## [TASK DETAILS]
From the line containing "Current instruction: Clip" to the last line of the listing, both included, copy every line exactly and drop the pictures.
--------------------------------
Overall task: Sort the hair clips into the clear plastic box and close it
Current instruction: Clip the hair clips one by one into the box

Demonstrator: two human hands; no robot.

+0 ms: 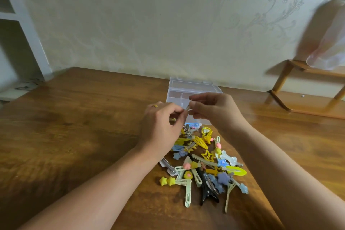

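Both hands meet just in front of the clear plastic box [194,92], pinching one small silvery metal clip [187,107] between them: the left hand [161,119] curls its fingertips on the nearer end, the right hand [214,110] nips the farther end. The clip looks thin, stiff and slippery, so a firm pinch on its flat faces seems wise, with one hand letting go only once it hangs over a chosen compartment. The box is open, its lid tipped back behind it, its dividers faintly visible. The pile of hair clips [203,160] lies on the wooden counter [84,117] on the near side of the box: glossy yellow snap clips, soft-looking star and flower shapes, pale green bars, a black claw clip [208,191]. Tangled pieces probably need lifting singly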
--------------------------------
## [FINAL ANSWER]
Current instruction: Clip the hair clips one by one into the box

Demonstrator: two human hands; no robot.

+0 ms: 

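Both hands meet just in front of the clear plastic box [194,92], pinching one small silvery metal clip [187,107] between them: the left hand [161,119] curls its fingertips on the nearer end, the right hand [214,110] nips the farther end. The clip looks thin, stiff and slippery, so a firm pinch on its flat faces seems wise, with one hand letting go only once it hangs over a chosen compartment. The box is open, its lid tipped back behind it, its dividers faintly visible. The pile of hair clips [203,160] lies on the wooden counter [84,117] on the near side of the box: glossy yellow snap clips, soft-looking star and flower shapes, pale green bars, a black claw clip [208,191]. Tangled pieces probably need lifting singly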

The exercise has been answered, and the work is done.